The best moment in last night’s 4 Corners was when palaeontologist Bob Carter, giving one of his spiels about why climate science is rubbish to a group of rural Queenslanders, asked his audience who was under fifty. Two or three hands went up.
Turn the sound off, and it could have been footage of a One Nation meeting in the 1990s: old, white, rural people, confused and unhappy.
There’s a number of similarities between Hansonism and climate denialism. One Nation supporters were primarily older, conservative, low-income, poorly-educated voters, often in regional areas. Opposition to emissions trading is strongest amongst older and Coalition voters. And they share a similar approach to communication. Both are immune to rational argument, preferring “common sense” and invented or meaningless statistics over verifiable evidence or logic. Indeed, a salient characteristic of Hansonism was its equation of inarticulacy with authenticity.
Pauline Hanson’s verbal maladroitness might have earned the derision of the media but, as with Joh Bjelke-Petersen, it was that very ineloquence that appealed to voters suspicious of verbal dexterity, suspicious of those with “all brains and no common sense”. Barnaby Joyce, not so much inarticulate as clumsy and gaffe-prone, appeals similarly as a “voice of the bush” despite being an accountant educated at a Sydney GPS school.
And both Hansonism and climate denialism are more accurately understood as vehicles or expressions of other, more fundamental concerns. Many One Nation supporters were victims of a decade and a half of economic reform – blue collar workers left jobless by the decline in manufacturing, or regional communities where competition policy and agribusiness had cut employment and national businesses had packed up and left. It was their sense of abandonment by mainstream Australia that fuelled their embrace of Hanson, almost regardless of her views.

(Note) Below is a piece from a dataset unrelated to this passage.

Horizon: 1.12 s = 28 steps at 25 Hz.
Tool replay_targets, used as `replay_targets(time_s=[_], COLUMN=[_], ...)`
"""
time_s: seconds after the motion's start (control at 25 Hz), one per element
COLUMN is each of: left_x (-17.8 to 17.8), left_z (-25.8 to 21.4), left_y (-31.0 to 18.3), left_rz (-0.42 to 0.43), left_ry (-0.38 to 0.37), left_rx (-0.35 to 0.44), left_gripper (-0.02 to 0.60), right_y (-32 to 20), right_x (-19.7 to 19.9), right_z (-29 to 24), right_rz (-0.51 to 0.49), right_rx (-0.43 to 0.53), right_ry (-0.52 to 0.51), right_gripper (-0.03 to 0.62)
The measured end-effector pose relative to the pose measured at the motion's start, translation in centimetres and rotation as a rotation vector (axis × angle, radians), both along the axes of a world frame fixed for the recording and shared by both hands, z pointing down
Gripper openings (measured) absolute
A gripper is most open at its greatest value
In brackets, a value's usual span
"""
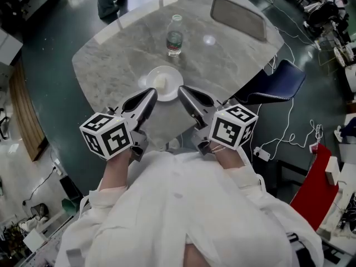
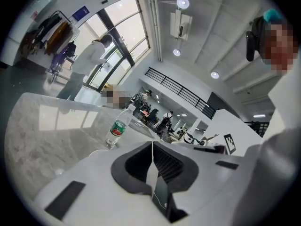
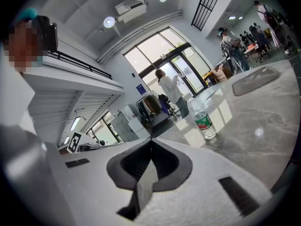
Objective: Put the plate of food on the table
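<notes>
A white plate [image 1: 168, 88] with a pale piece of food [image 1: 160, 82] rests on the grey marble table [image 1: 111, 65], close to its near edge. My left gripper [image 1: 152, 93] points at the plate's near left rim, and my right gripper [image 1: 182, 90] points at its near right rim. In the head view both tips lie right at the rim. In the left gripper view the left gripper [image 2: 153, 146] has its jaws pressed together with nothing seen between them. The right gripper [image 3: 150, 144] looks the same in its own view. The jaw bodies hide the plate in both gripper views.
A clear water bottle [image 1: 174, 36] with a green label stands just beyond the plate, also seen as the bottle [image 2: 117, 127] and the bottle [image 3: 204, 121]. A grey mat [image 1: 238, 16] lies at the far right of the table. A blue chair [image 1: 278, 82] stands at the right edge. People stand further off.
</notes>
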State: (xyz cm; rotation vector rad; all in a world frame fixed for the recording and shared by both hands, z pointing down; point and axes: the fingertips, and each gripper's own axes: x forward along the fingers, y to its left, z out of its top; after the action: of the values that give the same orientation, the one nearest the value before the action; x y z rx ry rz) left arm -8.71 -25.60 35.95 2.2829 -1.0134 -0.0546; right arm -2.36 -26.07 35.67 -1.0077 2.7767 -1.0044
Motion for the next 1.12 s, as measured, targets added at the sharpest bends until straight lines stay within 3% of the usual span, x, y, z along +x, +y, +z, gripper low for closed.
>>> replay_targets(time_s=[1.12], left_x=[1.6], left_z=[0.4], left_y=[0.9], left_rz=[0.028], left_ry=[0.018], left_rx=[-0.019], left_gripper=[0.02], right_y=[1.2], right_x=[0.3], right_z=[0.8], right_rz=[-0.013], right_rx=[-0.008], right_ry=[0.05], right_gripper=[0.002])
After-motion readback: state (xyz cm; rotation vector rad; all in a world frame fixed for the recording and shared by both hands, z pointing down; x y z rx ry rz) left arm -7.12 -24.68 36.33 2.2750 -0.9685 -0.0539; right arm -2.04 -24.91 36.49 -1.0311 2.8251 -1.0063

Denialism in its more educated form is a resentment of the perceived success of “the Left” on the issue; on the basis of the views expressed last night, in regional and rural areas it’s about resentment toward the treatment of the bush (thus Joyce’s insistence that the CPRS is a giant tax, despite it being revenue-negative and agriculture being excluded from the scheme). And protectionism is common to both — Hansonism wanted to reverse globalisation and restore the cosseted Australian economy of yesteryear; denialism wants to continue subsidising heavy polluters on the basis that everyone else does.
Both are driven by an innate hostility to the rest of the world which, for denialists, should do something about climate change before we do anything or, in its more extreme form, wants to use climate change to destroy Australia’s national sovereignty.
And both, I’d suggest, are an angry rejection of the idea that there are forces beyond which communities and even governments have no control, whether globalisation or climate change. Some people, in the manner of say the 9/11 truthers, prefer the idea that a vast conspiracy is behind such phenomena, rather than forces unamenable to human control. It seems a much safer world if someone is in charge, even if it’s a sinister world government.
But the biggest similarity is that both mean big trouble for the Coalition. Actual Hansonists were few and far between in the Coalition, but climate denialists are everywhere, although we saw a lot of familiar faces last night. Worst of all, two senior Liberals, Nick Minchin (strangely filmed watching his daughter play netball) and Tony Abbott, lead them — as Gerard Henderson has noted several times, Liberals appear to have a bizarre willingness to discuss party matters on the ABC in a manner guaranteed to cause internal trouble.
While moderates wanted to take on Hanson, the instinct of many conservative Liberals in the late 1990s was to try to co-opt her supporters.
“Hanson is a bigger problem for Beazley than she is for us,” one prominent Liberal said in 1998, not long before One Nation ushered in a Beattie Government in Queensland and nearly ruined John Howard’s bid for a second term.
Asylum seekers gave Howard the chance to pull One Nation voters into his camp into 2001, but by then the antics of Hanson and One Nation MPs had already fatally undermined the movement.
But there’ll be no Tampa for denialism (for that matter, any boats that arrive carrying climate refugees will just strengthen the case for action). Denialism is both a political and policy dead-end, something Tony Abbott in one of his more lucid moments earlier this year recognised when he said his party couldn’t move to a policy that was “browner than Howard.” It was John Howard who ultimately decided to criticise Hanson after steadfastly refusing to do so, and who eventually accepted the need for action on climate change via an ETS.
Howard might have been an arch-conservative but it is his pragmatic instincts that his party is most in need of in dealing with climate change.